The story of Passover, so we are told, is God's redemption of the Jewish people from Egypt. Jews recount this story each year with the Passover Seder, replete with readings and explanations from the Hagaddah. We're told in no uncertain terms that the holiday is about freedom from slavery, the first such story in the history of the world. But look at the core of the story and what we have is a story of abject killing by God on behalf of this freedom. What kind of frightful example is this? And what does God have against firstborn sons?

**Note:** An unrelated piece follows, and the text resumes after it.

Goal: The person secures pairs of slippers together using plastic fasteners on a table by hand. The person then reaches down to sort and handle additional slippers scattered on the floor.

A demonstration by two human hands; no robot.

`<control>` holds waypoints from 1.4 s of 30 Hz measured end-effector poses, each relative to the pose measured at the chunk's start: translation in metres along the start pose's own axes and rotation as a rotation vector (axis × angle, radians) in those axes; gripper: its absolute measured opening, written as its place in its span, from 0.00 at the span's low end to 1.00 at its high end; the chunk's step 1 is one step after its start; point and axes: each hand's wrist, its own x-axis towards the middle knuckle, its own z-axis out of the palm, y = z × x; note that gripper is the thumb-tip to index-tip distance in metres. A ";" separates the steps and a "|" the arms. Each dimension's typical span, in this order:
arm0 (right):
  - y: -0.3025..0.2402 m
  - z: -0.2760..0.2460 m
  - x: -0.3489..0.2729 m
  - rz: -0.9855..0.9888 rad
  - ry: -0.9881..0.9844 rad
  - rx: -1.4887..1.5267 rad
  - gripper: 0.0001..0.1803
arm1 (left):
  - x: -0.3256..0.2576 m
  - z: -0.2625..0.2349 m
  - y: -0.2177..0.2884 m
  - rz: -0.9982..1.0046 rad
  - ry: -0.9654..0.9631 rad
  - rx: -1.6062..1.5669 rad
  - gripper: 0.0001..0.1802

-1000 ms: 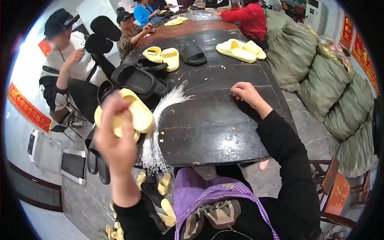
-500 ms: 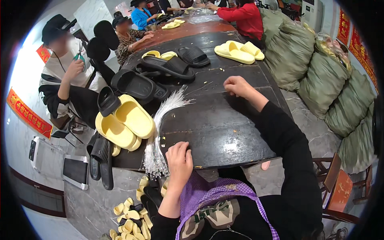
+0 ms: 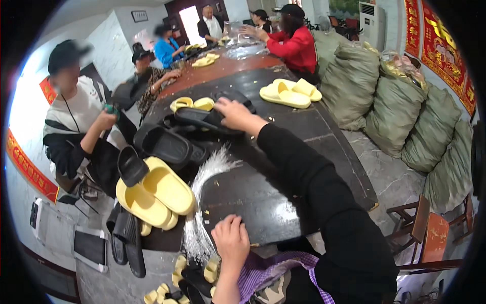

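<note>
My right hand (image 3: 236, 114) reaches across the table to a black slipper (image 3: 195, 117), its fingers bent over the strap end. Two yellow slippers (image 3: 187, 104) sit just behind that slipper, and another black slipper lies partly hidden beyond my hand. Resting at the table's near edge, my left hand (image 3: 231, 239) holds nothing, its fingers lying loosely on the tabletop. Beside it runs a bundle of thin, clear-white plastic strands (image 3: 198, 228). To the left, a pair of large yellow slippers (image 3: 154, 195) lies with a black slipper (image 3: 132, 166) at its end.
A yellow pair (image 3: 290, 93) lies farther along the dark table (image 3: 263, 202). At left sits a person (image 3: 76, 109) holding green-handled scissors; others work at the far end. Stuffed green sacks (image 3: 349, 83) line the right, near a wooden stool (image 3: 434, 240). More slippers (image 3: 164, 294) lie on the floor.
My right hand has moved forward and left from over bare tabletop onto the black slipper. My left hand stays at the near edge. The view has tilted up.
</note>
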 end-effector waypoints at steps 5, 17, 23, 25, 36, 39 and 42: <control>-0.006 0.016 0.015 -0.089 -0.015 -0.147 0.20 | -0.001 0.002 0.006 0.003 0.006 -0.021 0.10; 0.010 -0.100 -0.057 -0.508 0.095 -0.458 0.03 | -0.005 0.002 0.002 -0.046 0.035 -0.022 0.20; -0.014 -0.136 -0.119 -0.784 -0.016 -0.569 0.03 | -0.002 -0.007 0.005 -0.320 0.214 -0.546 0.25; -0.024 -0.132 -0.133 -0.834 -0.059 -0.558 0.03 | -0.002 -0.008 0.006 -0.311 0.278 -0.590 0.26; -0.069 -0.094 -0.138 -0.963 -0.066 -0.159 0.05 | -0.006 -0.002 0.011 -0.098 0.149 -0.352 0.21; -0.055 -0.085 -0.116 -0.807 0.007 -0.142 0.05 | -0.005 0.002 0.010 -0.115 0.101 -0.323 0.19; -0.020 -0.070 -0.087 -0.631 0.069 -0.182 0.07 | 0.000 0.002 0.016 -0.080 0.042 -0.243 0.18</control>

The various plagues that befall Egypt, egged on by a capricious god who makes Pharaoh relent and then go back on his pledge to let the Israelites go, culminates in mass murder. And not just of human children, but also to any living thing. But it's the murder of innocent children that makes this alleged uplifting story of redemption from slavery a complete horror, and its celebration fraudulent. What's worse is all the dissembling that surrounds this story, particularly that of the rabbis over the ages, who were clearly uncomfortable with the act and tried to ameliorate the barbarity of God by reminding the listeners to feel sorry for the Egyptians. This mental acrobatic is accomplished with Seder participants dipping their fingers in a cup of wine and dripping the liquid on a plate at the reading of the Ten Plagues. And God is praised for this act of barbarity and cruelty. By making mass murder an abstract thing, it's easy to escape the reality behind the story. And if one takes the Exodus story as nothing more than myth, than why keep this ugly climax in? Because we humans are self-deceptive creatures, we will squirm our way out of any Biblical unpleasantness and try to label it "symbolic." But no amount of pretending and lexical and ritual tricks will cover up that God "rescues" his people by killing the children of others. We're supposed to consider this is just desserts for the treatment of the Hebrews at the expense of Egyptians. Why does this not bother more people?

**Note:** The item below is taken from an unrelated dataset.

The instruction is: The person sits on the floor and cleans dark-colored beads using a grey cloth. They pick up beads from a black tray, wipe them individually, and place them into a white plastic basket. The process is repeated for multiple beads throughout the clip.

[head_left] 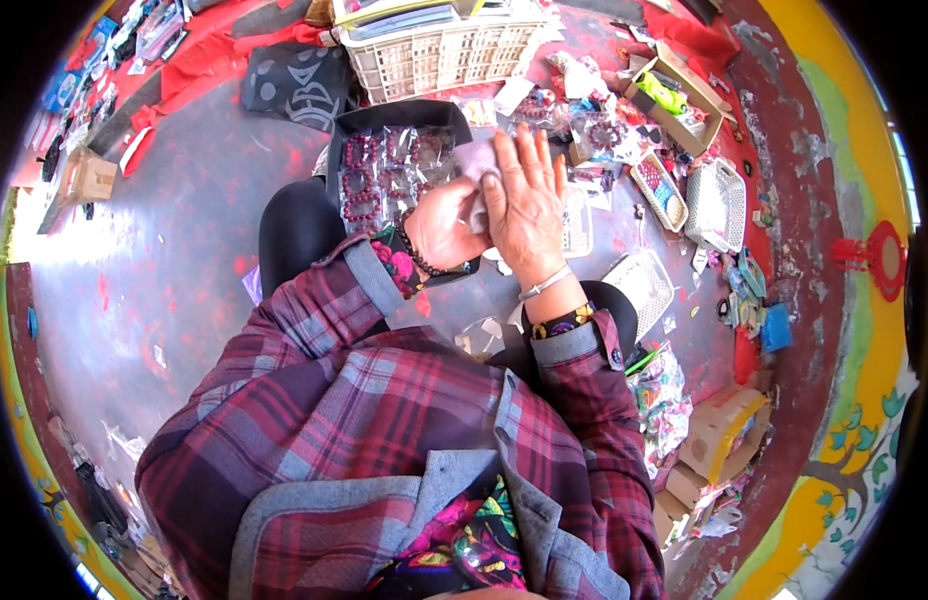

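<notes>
My left hand (446, 225) is closed around a crumpled pale pinkish-white thing (474, 160), which looks like soft cloth or tissue; most of its fingers are hidden. My right hand (527, 195) lies against the side of that thing, its fingers stretched out straight and pointing away from me. Both hands are over the right edge of a black tray (336, 185). Inside the tray, dark red bead bracelets (362, 190) lie in rows in clear bags.
A large cream plastic crate (449, 60) stands beyond the tray, beside a dark grey bag (296, 85). To the right are an open cardboard box (674, 120), a small basket of coloured beads (661, 190) and white baskets (717, 205). Cardboard boxes (722, 435) stand at lower right.
</notes>
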Demonstrator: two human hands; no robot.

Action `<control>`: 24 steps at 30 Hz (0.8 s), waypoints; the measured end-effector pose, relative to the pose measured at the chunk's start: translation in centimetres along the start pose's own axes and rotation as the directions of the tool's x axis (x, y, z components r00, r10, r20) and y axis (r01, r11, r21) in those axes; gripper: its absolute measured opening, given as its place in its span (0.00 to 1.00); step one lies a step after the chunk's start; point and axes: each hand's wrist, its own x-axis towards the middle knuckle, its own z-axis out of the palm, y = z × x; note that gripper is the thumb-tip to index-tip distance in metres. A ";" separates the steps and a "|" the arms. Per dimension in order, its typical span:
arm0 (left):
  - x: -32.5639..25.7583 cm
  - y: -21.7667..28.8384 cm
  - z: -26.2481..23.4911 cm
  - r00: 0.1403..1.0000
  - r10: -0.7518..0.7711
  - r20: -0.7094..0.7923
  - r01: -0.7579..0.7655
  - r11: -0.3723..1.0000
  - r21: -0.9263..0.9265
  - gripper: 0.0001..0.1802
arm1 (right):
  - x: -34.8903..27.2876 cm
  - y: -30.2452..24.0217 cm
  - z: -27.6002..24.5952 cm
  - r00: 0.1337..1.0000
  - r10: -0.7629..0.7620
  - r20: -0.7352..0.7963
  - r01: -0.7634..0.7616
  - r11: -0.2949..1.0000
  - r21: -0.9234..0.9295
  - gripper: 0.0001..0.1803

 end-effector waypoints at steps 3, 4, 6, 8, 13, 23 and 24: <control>0.4 0.4 -1.7 0.999 -0.043 0.034 0.042 0.999 0.023 0.21 | 0.8 1.2 1.0 0.996 0.081 -0.034 -0.077 0.991 0.109 0.26; 0.2 0.8 -2.2 0.992 -0.069 0.103 0.066 0.997 0.031 0.22 | 1.2 1.8 1.2 0.992 0.065 -0.111 -0.057 0.995 0.076 0.24; -0.4 1.2 -0.6 0.992 -0.097 0.076 0.089 0.991 0.103 0.21 | 1.9 3.0 0.9 0.949 0.315 -0.004 -0.296 0.896 0.332 0.22; -0.8 1.5 0.6 0.992 -0.114 0.044 0.108 0.985 0.134 0.23 | 2.3 4.3 0.8 0.874 0.482 0.057 -0.448 0.757 0.476 0.21; -0.8 2.8 0.7 0.989 -0.050 0.141 0.039 0.996 0.084 0.23 | 1.8 7.7 1.6 0.739 0.660 0.136 -0.562 0.493 0.665 0.19; -1.1 3.1 1.3 0.968 -0.082 0.239 0.066 0.995 0.074 0.28 | 1.1 7.8 0.6 0.691 0.712 0.122 -0.332 0.162 0.929 0.16; -0.9 2.9 0.8 0.959 -0.071 0.274 0.050 0.995 0.081 0.30 | 1.2 7.8 0.4 0.693 0.705 0.152 -0.326 0.119 0.938 0.15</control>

And then, of course, there's Christianity, which carries the concept of killing a firstborn to its extreme with the crucifixion of Jesus, the only begotten Son of God. The theology is that Jesus (who is God incarnate, which makes him his own father) must die to redeem the sins of mankind. The Passover story is reinterpreted as a foreshadowing of Jesus' passion and death. So, not only does God kill innocent people centuries earlier, but he actually needs to murder his own Son in order to redeem the entire human tribe. 

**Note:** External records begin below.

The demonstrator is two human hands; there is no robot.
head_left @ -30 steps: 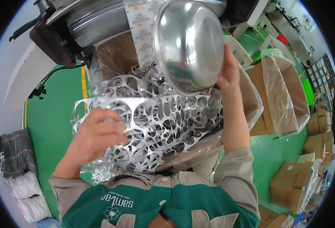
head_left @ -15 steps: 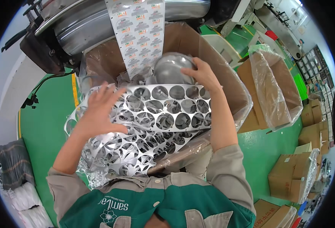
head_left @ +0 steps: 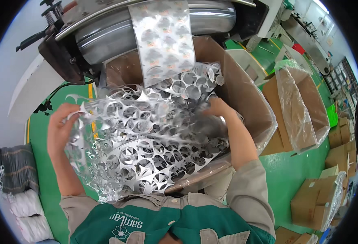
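Note:
My left hand (head_left: pixel 63 126) is closed on the edge of a silvery foil web (head_left: pixel 126 112) punched with rows of round holes. The web stretches right across a heaped tangle of the same foil, some of it hanging over the near left side of a plastic-lined cardboard box (head_left: pixel 244 87). My right hand (head_left: pixel 219 109) is over the box, gripping a round grey metal bowl (head_left: pixel 212 129) smeared by motion; its fingers are partly hidden. Beyond it, several cut foil discs (head_left: pixel 211 75) sit in the holes of another stretch of web.
A printed foil strip (head_left: pixel 162 40) hangs from a steel roller (head_left: pixel 105 38) into the box. A second lined carton (head_left: pixel 282 110) stands to the right, with more cartons (head_left: pixel 315 199) farther along. At the left lie a dark checked bundle (head_left: pixel 14 168) and white bags (head_left: pixel 28 215).
My left hand has gone from open over the foil to pinching its edge farther left. My right hand has brought the bowl down and nearer, and the perforated web has shifted and crumpled.

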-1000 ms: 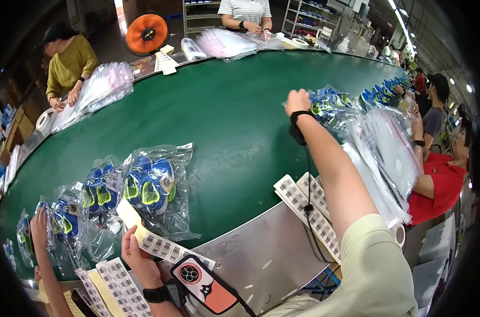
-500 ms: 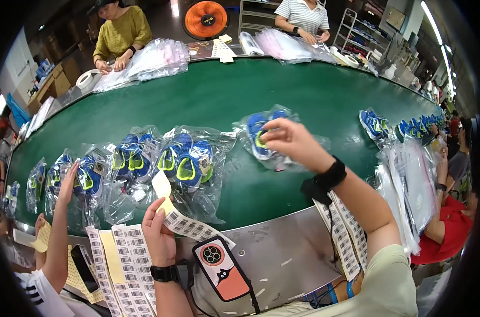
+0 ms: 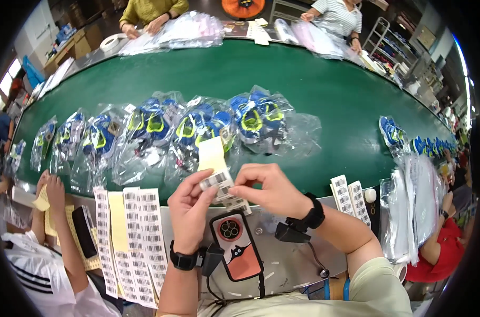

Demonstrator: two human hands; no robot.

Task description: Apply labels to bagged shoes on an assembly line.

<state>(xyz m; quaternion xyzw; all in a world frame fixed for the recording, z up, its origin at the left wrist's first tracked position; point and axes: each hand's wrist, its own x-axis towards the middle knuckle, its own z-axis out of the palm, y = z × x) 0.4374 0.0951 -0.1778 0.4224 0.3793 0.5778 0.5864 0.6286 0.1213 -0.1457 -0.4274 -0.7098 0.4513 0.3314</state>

It does not matter if it was a thousand Egyptian firstborn or a handful: their murder at the command of a Supreme Being for redemptive purposes is as ugly and cruel as needing one final victim (of his Son who is also Himself) to accomplish the same thing. And let's not forget the archetype of this insanity: the near killing of Isaac at the hands of his loving father, Abraham. Again at the behest of God. 

Why do we gloss over these theological issues? To soothe our consciences and insist in some "mystery" as a suitable explanation? Christianity is the only religion in the world whose fundamental starting point is a murder: if anyone says it's the resurrection, well, you can't have a resurrection without a dead body. And this dead body is the result of God's plan and his love for humanity: the killing of a firstborn son. The Passover story can dress itself up as freedom but it's really a long torture story with the Egyptians as the true victims. But we don't celebrate them at all. We blithely say it's all part of the same plan stemming from the same impulse: God's love. This is love? We praise God for killing others for whom he is, ostensibly, Lord over as well? Why are we all so willing to give God a free pass for the killing he metes out? Rather than appreciating spring when Nature comes back to life, so to speak, must we put human death and suffering as an integral part of that cycle? It's mind-boggling that we ignore the ugly side of these two holidays, or pretend that the stories are metaphorical or some such nonsense. The mind-perverting influence of rabbis and Church fathers has denigrated the turning of the season into another occasion for worshipping an apparently diabolical fiend of cosmic proportion. 

And they say the devil is the one to be feared.